Lors du deuxième Sommet mondial sur le développement social, organisé du 4 au 6 novembre au Qatar, Dhoihirdine Ahamada Bacar, Secrétaire Général du Ministère des Finances, du Budget et du Secteur bancaire, a présenté cette nouvelle stratégie.
Ce dernier souligne que les transferts de fonds atteignent 147,8 milliards de francs comoriens (320 millions USD) en 2022, soit près du cinquième du PIB national. Ces ressources soutiennent des milliers de familles et réduisent la pauvreté. Mais la majorité finance la consommation et les importations, sans impact durable sur la production nationale.
Face à ce constat, le gouvernement engage plusieurs réformes. Les autorités financières abaissent les frais de transfert pour favoriser les envois officiels. Le ministère élargit l’accès aux services bancaires et numériques. L’administration renforce aussi l’éducation financière afin d’aider les ménages à mieux gérer leurs revenus et à investir dans des activités productives.
Dans la même démarche, les autorités introduisent de nouveaux dispositifs. Un crédit immobilier accessible doit stimuler le secteur du bâtiment et des travaux publics. Des plateformes d’investissement participatif permettent à la diaspora de financer directement des projets entrepreneuriaux locaux. « Ces initiatives visent à transformer les transferts en capital productif créateur d’emplois et de valeur ajoutée » a déclaré le SG.

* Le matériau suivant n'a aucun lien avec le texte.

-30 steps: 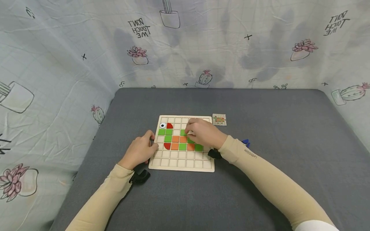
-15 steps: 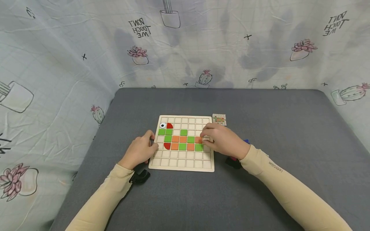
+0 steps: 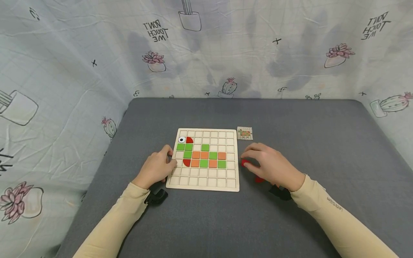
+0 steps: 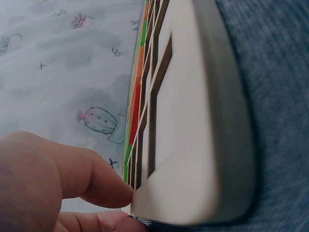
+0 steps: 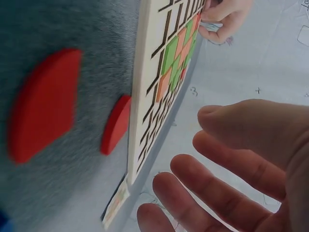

« Les envois d’argent doivent servir à construire, produire et développer », a-t-il expliqué. Ce dernier appelle à une coopération renforcée entre les États africains, la diaspora et les partenaires internationaux.
Le gouvernement compte également canaliser l’énergie et la solidarité de sa diaspora vers des projets concrets. Les transferts de fonds cessent de se limiter à la consommation et contribuent désormais à la croissance, à la création d’emplois et au développement social durable.